Au cours des débats sur la loi Notre, des élus jeunesse, en partenariat 
avec des réseaux associatifs, ont lancé un mouvement(1) pour tenter de 
faire inscrire la jeunesse comme une compétence partagée dans le texte.

Malgré la signature d’amendements en ce sens par plus d’une cinquantaine 
de députés et le soutien individuel de quelques ministres, cette 
revendication n’a pas été entendue.

Julien Vaillant, conseiller régional en charge de la jeunesse en 
Lorraine, cosignataire avec Philippe Meirieu, vice-président de 
Rhône-Alpes et président de la commission jeunesse de l’ARF, du texte 
ayant servi de support à ce mouvement, revient sur les enjeux du débat 
et les conséquences de l’absence de la jeunesse dans le texte de loi.


Courrierdesmaires.fr. Quel était l’enjeu de voir la compétence jeunesse 
inscrite dans la loi ?

Julien Vaillant.
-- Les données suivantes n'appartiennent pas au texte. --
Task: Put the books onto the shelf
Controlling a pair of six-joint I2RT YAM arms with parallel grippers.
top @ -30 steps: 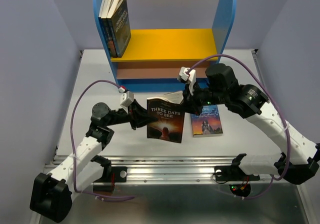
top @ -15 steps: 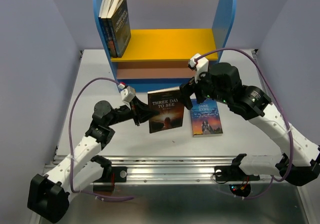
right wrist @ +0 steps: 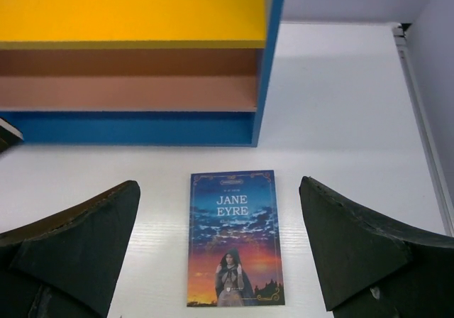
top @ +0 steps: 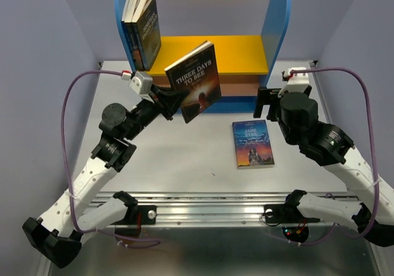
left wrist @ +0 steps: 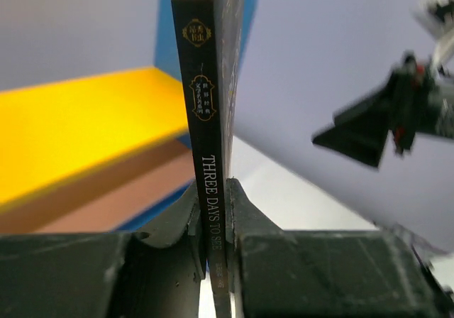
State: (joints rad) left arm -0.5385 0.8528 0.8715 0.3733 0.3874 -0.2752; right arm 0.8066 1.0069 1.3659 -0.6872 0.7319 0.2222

Si l’on part du principe qu’il ne faut pas aborder la 
jeunesse comme une classe d’âge, mais comme une période de transition 
entre la sortie du système scolaire et l’accès à l’autonomie, alors 
mener une politique jeunesse c’est donner les moyens aux jeunes de 
franchir tous les obstacles – logement, formation, permis de conduire, 
santé, etc. – vers cette autonomie. Ces moyens existent, mais, selon les 
sujets, ils relèvent des compétences et politiques de différents 
territoires et de l’Etat.

Le jeune, lui, se moque bien de savoir qui est derrière chaque 
dispositif. L’important, c’est qu’il puisse accéder à la bonne 
information au bon moment. Les régions avaient déjà l’apprentissage, la 
formation professionnelle, les TER, les lycées… Elles avaient des bouts 
de compétence. Au cours du dernier mandat, elles ont fait en sorte de 
dépasser cela, de mettre de la logique dans cet ensemble de compétences, 
dans une approche transversale avec les acteurs et collectivités 
impliqués et l’Etat.

Nous souhaitions que l’engagement des collectivités dans les politiques 
jeunesse, bien au-delà de leurs compétences, soit reconnu et gravé dans 
le marbre au travers d’une compétence partagée. Cela n’était pas dans 
les revendications collectives. Mais les régions revendiquaient aussi un 
chef-de-filat car c’est une bonne échelle de coordination des politiques 
locales. La plupart de nos partenaires y étaient favorables.


Comment expliquez-vous que vous n’ayez pas obtenu gain de cause ? L’Etat 
veut-il reprendre la main sur les politiques jeunesse ?

J. V. On n’a pas du tout compris l’argument du gouvernement et du 
rapporteur selon lequel la jeunesse ne serait pas une compétence mais 
une politique publique. Comme si les compétences ne relevaient pas de la 
politique publique. C’est une nuance… « subtile », disons.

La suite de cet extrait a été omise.